Problem details: Reproduce the data below word for word, setting aside any picture it holds.
•••
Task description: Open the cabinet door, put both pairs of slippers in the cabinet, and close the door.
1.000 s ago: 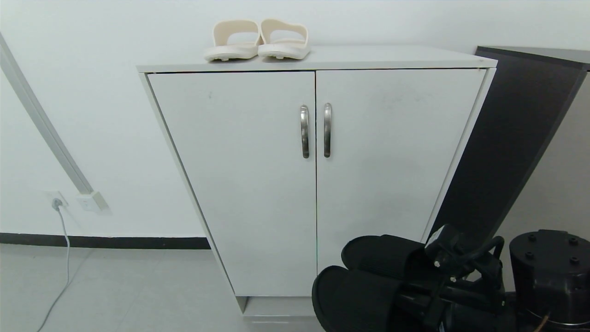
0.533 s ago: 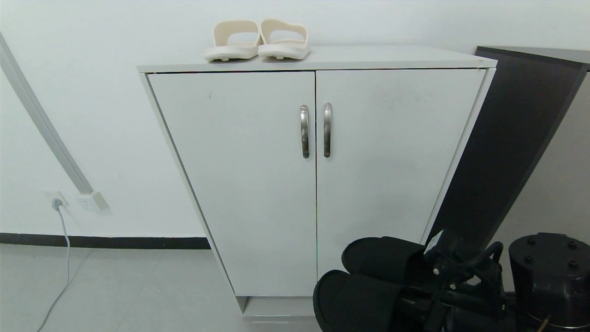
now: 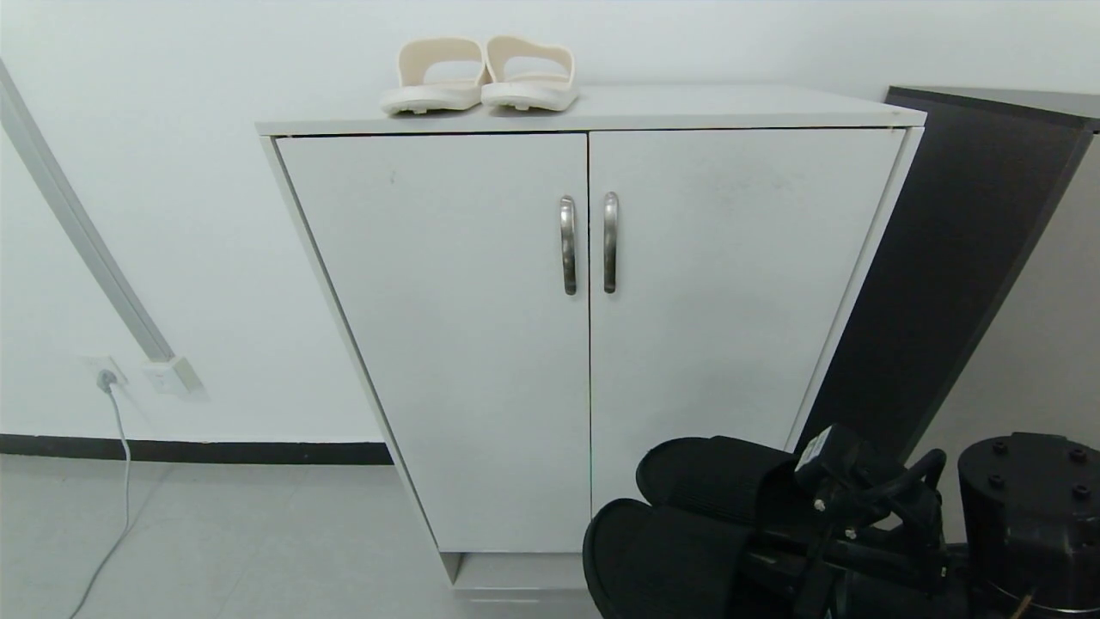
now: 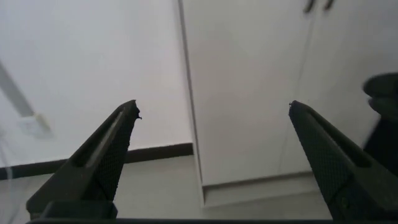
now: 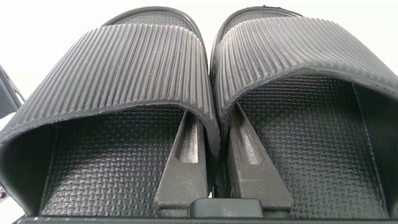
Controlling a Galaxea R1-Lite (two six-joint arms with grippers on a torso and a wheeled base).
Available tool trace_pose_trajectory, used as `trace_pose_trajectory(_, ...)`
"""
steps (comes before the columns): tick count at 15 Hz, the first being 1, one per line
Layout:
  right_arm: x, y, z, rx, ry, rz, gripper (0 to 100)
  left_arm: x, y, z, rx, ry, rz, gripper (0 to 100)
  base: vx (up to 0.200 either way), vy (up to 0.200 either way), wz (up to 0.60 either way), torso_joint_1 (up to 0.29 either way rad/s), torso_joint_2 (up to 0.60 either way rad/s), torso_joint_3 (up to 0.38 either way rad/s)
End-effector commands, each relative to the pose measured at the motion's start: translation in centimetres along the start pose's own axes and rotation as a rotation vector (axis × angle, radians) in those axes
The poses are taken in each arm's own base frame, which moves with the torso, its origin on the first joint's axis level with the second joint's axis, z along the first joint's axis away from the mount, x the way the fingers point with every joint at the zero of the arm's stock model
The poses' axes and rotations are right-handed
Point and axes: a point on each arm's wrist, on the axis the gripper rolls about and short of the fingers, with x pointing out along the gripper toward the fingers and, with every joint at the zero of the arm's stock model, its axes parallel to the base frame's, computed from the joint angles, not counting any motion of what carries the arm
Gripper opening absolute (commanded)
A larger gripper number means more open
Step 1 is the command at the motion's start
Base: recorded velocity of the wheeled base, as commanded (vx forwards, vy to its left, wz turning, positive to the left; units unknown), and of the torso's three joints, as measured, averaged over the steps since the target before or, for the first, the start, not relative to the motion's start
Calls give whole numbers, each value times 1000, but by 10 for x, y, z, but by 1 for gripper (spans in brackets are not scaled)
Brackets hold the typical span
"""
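Two black slippers (image 3: 696, 516) sit side by side, low before the cabinet (image 3: 447, 344) and its shut right-hand door (image 3: 730, 301). The right gripper (image 5: 212, 121) jaws pinch their touching inner walls, one jaw inside each. Beige pair (image 3: 481, 77) rests atop the cabinet, left of centre; left gripper (image 4: 213, 109) jaws spread wide.

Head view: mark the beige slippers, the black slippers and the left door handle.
beige slippers (image 3: 481, 86), head view, where the two soles meet.
black slippers (image 3: 670, 554), head view, strap of the nearer slipper.
left door handle (image 3: 568, 245), head view, middle of the bar.
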Motion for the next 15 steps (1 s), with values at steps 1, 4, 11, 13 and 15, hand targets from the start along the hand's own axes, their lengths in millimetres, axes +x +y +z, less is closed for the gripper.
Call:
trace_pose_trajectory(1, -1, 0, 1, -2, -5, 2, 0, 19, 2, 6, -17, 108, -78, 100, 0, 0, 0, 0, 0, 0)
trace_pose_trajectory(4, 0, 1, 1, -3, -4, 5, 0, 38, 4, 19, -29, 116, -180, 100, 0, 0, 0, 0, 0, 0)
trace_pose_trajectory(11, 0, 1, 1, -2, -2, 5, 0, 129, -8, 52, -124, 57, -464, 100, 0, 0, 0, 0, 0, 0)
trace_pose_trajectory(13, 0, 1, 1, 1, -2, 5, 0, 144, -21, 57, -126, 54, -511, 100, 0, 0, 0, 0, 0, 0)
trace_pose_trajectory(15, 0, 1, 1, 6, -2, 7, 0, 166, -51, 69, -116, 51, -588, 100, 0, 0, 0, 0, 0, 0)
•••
Response to the task:
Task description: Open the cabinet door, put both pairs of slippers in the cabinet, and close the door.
1.000 s ago: 
0.533 s ago: 
now: 
now: 
now: 
Controlling a Galaxea R1-Lite (two six-joint arms with grippers on a torso and a wheeled base).
Available tool trace_pose_trajectory, used as `trace_pose_trajectory(_, ...)`
"""
steps (comes before the columns): tick count at 15 Hz, the first being 1, one per line
Layout:
  right_arm: x, y, z, rx, ry, rz, gripper (0 to 100)
  left_arm: x, y, z, rx, ry, rz, gripper (0 to 100)
  base: vx (up to 0.200 either way), vy (up to 0.200 either way), wz (up to 0.60 either way), torso_joint_1 (up to 0.29 either way rad/s), torso_joint_2 (up to 0.60 either way rad/s), torso_joint_3 (up to 0.38 either way rad/s)
End-effector commands, each relative to the pose measured at the motion's start: translation in centimetres along the start pose's own axes and rotation as a rotation vector (axis × angle, radians) in those axes
The poses are taken in each arm's own base frame, which moves with the torso, its origin on the first joint's axis level with the second joint's axis, z along the first joint's axis away from the mount, x the way the fingers point with every joint at the zero of the arm's stock model
The poses' axes and rotations are right-handed
Point and axes: a point on each arm's wrist, on the axis the gripper rolls about and short of the fingers, with x pointing out along the gripper toward the fingers and, with every joint at the zero of the arm's stock model, its axes parallel to the base frame's, computed from the joint angles, not counting any motion of what carries the arm
Gripper opening absolute (commanded)
A larger gripper number means more open
Step 1 is the command at the motion's start
Base: recorded velocity of the wheeled base, as commanded (vx forwards, vy to its left, wz turning, positive to the left; units unknown), and of the torso's three joints, as measured, averaged over the steps since the target before or, for the first, the start, not relative to the motion's start
Calls give whole numbers, each value times 1000, but by 10 for x, y, z, but by 1 for gripper (spans in brackets are not scaled)
Brackets hold the typical span
"""
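Two black slippers (image 3: 696, 516) sit side by side, low before the cabinet (image 3: 447, 344) and its shut right-hand door (image 3: 730, 301). The right gripper (image 5: 212, 121) jaws pinch their touching inner walls, one jaw inside each. Beige pair (image 3: 481, 77) rests atop the cabinet, left of centre; left gripper (image 4: 213, 109) jaws spread wide.

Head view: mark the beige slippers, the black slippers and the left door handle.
beige slippers (image 3: 481, 86), head view, where the two soles meet.
black slippers (image 3: 670, 554), head view, strap of the nearer slipper.
left door handle (image 3: 568, 245), head view, middle of the bar.
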Motion for the next 15 steps (1 s), with values at steps 1, 4, 11, 13 and 15, hand targets from the start along the hand's own axes, their lengths in millimetres, axes +x +y +z, less is closed for the gripper.
Call:
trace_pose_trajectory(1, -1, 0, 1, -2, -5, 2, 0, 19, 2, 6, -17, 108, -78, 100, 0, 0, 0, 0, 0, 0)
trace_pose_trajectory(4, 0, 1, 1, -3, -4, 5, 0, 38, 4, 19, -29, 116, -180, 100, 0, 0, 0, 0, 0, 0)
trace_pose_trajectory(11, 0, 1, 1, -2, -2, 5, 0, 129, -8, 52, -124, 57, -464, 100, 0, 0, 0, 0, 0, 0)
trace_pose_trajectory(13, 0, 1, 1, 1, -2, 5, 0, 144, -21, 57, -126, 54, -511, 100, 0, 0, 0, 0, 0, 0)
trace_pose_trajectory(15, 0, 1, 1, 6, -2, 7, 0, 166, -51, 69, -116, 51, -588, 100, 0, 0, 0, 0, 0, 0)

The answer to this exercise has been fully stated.